__YOUR OBJECTIVE__. Could you please output all of the records exactly?

__GIVEN DATA__.
----

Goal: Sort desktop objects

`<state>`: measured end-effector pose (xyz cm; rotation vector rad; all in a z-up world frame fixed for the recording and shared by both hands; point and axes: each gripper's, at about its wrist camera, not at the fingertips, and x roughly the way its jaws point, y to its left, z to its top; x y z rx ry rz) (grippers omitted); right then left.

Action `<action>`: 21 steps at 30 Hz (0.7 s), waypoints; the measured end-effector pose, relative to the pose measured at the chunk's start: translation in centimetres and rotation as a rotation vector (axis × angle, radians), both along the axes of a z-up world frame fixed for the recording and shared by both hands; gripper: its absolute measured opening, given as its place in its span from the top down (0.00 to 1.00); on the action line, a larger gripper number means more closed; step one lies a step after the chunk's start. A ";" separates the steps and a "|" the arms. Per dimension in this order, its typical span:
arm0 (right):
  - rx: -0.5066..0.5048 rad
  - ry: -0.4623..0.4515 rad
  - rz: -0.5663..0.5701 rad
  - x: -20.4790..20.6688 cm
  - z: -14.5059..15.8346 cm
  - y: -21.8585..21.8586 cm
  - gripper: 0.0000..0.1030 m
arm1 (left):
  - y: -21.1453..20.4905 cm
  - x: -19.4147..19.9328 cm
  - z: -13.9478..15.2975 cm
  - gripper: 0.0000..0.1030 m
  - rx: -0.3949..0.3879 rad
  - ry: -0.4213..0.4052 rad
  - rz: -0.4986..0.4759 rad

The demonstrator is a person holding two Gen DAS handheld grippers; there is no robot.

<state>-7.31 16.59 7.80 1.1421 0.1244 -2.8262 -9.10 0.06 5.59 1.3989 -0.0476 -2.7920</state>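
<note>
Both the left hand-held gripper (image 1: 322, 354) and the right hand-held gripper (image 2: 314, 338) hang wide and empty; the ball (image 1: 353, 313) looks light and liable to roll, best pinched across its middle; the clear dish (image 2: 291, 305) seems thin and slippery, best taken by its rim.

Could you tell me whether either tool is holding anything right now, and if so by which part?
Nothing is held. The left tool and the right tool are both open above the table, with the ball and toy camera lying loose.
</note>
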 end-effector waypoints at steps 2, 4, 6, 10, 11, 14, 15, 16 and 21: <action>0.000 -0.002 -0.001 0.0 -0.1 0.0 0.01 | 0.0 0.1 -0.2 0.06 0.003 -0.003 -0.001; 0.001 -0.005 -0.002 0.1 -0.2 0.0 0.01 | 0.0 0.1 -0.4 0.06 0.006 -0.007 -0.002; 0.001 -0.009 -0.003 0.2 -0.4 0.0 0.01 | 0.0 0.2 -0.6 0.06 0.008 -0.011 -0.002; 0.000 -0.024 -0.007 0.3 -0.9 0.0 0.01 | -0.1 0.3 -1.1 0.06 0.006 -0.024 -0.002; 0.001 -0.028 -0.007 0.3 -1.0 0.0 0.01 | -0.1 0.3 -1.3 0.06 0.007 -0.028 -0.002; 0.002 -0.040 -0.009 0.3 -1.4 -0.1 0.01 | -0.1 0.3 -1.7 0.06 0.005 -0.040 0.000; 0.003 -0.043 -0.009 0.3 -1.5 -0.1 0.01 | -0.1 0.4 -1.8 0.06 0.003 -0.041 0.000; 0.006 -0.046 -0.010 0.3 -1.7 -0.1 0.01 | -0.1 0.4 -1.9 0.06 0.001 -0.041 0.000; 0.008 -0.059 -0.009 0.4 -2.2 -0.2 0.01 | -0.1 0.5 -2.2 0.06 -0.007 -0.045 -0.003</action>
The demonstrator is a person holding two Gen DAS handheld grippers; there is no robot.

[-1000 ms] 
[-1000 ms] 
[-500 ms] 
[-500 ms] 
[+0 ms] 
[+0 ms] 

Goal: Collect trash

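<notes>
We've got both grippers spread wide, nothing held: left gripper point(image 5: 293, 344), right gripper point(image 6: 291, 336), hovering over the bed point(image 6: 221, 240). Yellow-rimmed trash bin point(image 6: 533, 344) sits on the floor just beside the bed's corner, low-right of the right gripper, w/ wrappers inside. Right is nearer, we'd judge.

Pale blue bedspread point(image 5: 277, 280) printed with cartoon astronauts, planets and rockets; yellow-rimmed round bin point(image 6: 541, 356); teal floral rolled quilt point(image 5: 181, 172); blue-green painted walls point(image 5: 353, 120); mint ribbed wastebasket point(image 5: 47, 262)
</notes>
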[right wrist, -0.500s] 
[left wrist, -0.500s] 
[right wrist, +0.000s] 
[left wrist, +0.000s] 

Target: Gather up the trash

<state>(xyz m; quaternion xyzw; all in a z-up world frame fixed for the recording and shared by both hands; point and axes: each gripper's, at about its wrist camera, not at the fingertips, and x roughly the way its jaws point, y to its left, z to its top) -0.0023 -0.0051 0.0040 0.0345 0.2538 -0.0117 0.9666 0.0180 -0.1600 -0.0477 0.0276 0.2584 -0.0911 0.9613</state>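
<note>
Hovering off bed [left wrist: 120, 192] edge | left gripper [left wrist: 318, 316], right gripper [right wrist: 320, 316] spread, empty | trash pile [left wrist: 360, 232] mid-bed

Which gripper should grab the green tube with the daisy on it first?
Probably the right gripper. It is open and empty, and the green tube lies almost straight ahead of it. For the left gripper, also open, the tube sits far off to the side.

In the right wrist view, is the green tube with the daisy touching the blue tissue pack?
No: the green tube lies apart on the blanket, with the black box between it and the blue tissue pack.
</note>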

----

__SOLUTION FOR THIS PROBLEM__.
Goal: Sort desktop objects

`<state>`: measured end-effector pose (xyz cm; rotation vector rad; all in a z-up world frame fixed for the recording and shared by both hands; point and axes: each gripper's, at about its wrist camera, not at the fingertips, and x roughly the way its jaws point, y to its left, z to its top; x y z rx ry rz) (grippers omitted); right then left.

Action `<action>`: 21 steps at 30 Hz (0.7 s), waypoints; the measured end-effector pose, relative to the pose measured at the chunk's start: translation in centimetres and rotation as a rotation vector (axis × angle, radians), both along the axes of a z-up world frame fixed for the recording and shared by both hands; gripper: its absolute measured opening, given as its place in its span from the top down (0.00 to 1.00); on the action line, a larger gripper number means more closed; step one lies a step after the chunk's start. A ";" separates the steps and a "|" the arms. Per dimension in this order, its typical span:
arm0 (right):
  - rx: -0.5066..0.5048 rad
  - ry: -0.4623..0.4515 rad
  - rz: -0.5663..0.5701 rad
  - x: -20.4790..20.6688 cm
  - z: -14.5059..15.8346 cm
  - y: -21.8585..21.8586 cm
  - gripper: 0.0000..0.1030 m
arm1 (left):
  - y: -21.1453..20.4905 cm
  - x: -19.4147..19.9328 cm
  - z: -13.9478..15.2975 cm
  - gripper: 0.0000..0.1030 m
  - rx: -0.3949..0.3879 rad
  - ry: -0.4213..0.4052 rad
  - rz: -0.4986..0.4759 rad

The demonstrator is a person holding two Gen DAS handheld grippers; there is no robot.

<state>-7.31 16.59 7.80 1.1421 0.1244 -2.8262 -9.10 0.06 5.59 1.3989 -0.0476 -2.7920</state>
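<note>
Both the left hand-held gripper (image 1: 322, 354) and the right hand-held gripper (image 2: 314, 338) hang wide and empty; the ball (image 1: 353, 313) looks light and liable to roll, best pinched across its middle; the clear dish (image 2: 291, 305) seems thin and slippery, best taken by its rim.

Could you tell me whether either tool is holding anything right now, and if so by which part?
Nothing is held. The left tool and the right tool are both open above the table, with the ball and toy camera lying loose.
</note>
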 end-effector waypoints at steps 2, 4, 6, 10, 11, 14, 15, 16 and 21: <action>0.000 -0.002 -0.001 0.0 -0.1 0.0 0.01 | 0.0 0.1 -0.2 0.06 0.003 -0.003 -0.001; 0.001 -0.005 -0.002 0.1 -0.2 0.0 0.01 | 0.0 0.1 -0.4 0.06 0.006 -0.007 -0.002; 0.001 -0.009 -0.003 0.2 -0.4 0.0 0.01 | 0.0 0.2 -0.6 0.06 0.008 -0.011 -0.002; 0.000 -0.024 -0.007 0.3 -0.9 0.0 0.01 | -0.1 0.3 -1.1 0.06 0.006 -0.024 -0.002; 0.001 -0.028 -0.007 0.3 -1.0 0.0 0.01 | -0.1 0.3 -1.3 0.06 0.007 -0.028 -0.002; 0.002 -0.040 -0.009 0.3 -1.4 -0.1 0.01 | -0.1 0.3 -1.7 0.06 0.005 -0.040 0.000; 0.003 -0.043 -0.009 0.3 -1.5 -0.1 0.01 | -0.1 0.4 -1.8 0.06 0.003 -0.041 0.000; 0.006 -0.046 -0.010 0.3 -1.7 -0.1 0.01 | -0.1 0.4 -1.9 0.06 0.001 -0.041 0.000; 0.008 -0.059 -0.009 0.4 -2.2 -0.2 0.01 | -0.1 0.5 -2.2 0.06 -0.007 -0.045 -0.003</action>
The demonstrator is a person holding two Gen DAS handheld grippers; there is no robot.

[-1000 ms] 
[-1000 ms] 
[-500 ms] 
[-500 ms] 
[+0 ms] 
[+0 ms] 

Goal: Collect trash

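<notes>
We've got both grippers spread wide, nothing held: left gripper point(image 5: 293, 344), right gripper point(image 6: 291, 336), hovering over the bed point(image 6: 221, 240). Yellow-rimmed trash bin point(image 6: 533, 344) sits on the floor just beside the bed's corner, low-right of the right gripper, w/ wrappers inside. Right is nearer, we'd judge.

Pale blue bedspread point(image 5: 277, 280) printed with cartoon astronauts, planets and rockets; yellow-rimmed round bin point(image 6: 541, 356); teal floral rolled quilt point(image 5: 181, 172); blue-green painted walls point(image 5: 353, 120); mint ribbed wastebasket point(image 5: 47, 262)
</notes>
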[right wrist, -0.500s] 
[left wrist, -0.500s] 
[right wrist, +0.000s] 
[left wrist, +0.000s] 

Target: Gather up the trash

<state>(xyz m; quaternion xyzw; all in a z-up world frame fixed for the recording and shared by both hands; point and axes: each gripper's, at about its wrist camera, not at the fingertips, and x roughly the way its jaws point, y to its left, z to its top) -0.0023 -0.0051 0.0040 0.0345 0.2538 -0.0117 0.9666 0.0180 -0.1600 -0.0477 0.0276 0.2584 -0.0911 0.9613</state>
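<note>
Hovering off bed [left wrist: 120, 192] edge | left gripper [left wrist: 318, 316], right gripper [right wrist: 320, 316] spread, empty | trash pile [left wrist: 360, 232] mid-bed

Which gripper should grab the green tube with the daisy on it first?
Probably the right gripper. It is open and empty, and the green tube lies almost straight ahead of it. For the left gripper, also open, the tube sits far off to the side.

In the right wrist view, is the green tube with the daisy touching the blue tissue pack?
No: the green tube lies apart on the blanket, with the black box between it and the blue tissue pack.
</note>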

Output is finished, and nothing else is required.